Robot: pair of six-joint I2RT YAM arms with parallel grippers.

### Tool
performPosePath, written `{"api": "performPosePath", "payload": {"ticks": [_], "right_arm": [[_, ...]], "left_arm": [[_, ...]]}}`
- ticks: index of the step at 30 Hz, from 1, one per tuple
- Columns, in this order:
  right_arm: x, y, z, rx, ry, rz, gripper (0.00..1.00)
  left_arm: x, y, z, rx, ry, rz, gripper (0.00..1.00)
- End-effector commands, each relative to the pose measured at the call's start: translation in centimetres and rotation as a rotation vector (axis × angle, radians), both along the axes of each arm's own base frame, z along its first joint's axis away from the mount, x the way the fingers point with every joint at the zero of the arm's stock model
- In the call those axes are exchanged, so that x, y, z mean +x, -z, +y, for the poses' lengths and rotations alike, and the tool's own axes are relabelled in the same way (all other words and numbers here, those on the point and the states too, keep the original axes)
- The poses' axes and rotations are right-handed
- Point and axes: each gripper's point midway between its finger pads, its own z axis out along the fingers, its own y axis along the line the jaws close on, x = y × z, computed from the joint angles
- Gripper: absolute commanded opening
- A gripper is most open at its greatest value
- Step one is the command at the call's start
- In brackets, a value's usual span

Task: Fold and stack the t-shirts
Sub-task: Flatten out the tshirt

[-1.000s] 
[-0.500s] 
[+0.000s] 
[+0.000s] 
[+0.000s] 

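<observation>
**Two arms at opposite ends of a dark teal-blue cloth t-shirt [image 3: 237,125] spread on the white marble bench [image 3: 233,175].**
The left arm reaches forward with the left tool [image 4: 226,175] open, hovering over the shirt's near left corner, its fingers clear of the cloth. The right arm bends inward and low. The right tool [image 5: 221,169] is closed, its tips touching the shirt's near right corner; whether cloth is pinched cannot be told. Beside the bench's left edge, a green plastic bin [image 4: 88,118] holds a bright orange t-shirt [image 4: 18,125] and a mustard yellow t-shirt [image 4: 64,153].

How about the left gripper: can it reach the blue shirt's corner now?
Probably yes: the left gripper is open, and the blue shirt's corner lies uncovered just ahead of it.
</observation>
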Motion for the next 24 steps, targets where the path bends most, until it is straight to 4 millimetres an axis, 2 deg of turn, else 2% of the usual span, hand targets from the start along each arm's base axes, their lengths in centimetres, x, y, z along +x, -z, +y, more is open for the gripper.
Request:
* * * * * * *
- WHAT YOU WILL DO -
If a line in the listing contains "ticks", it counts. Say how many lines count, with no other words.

- RESPONSE BELOW -
2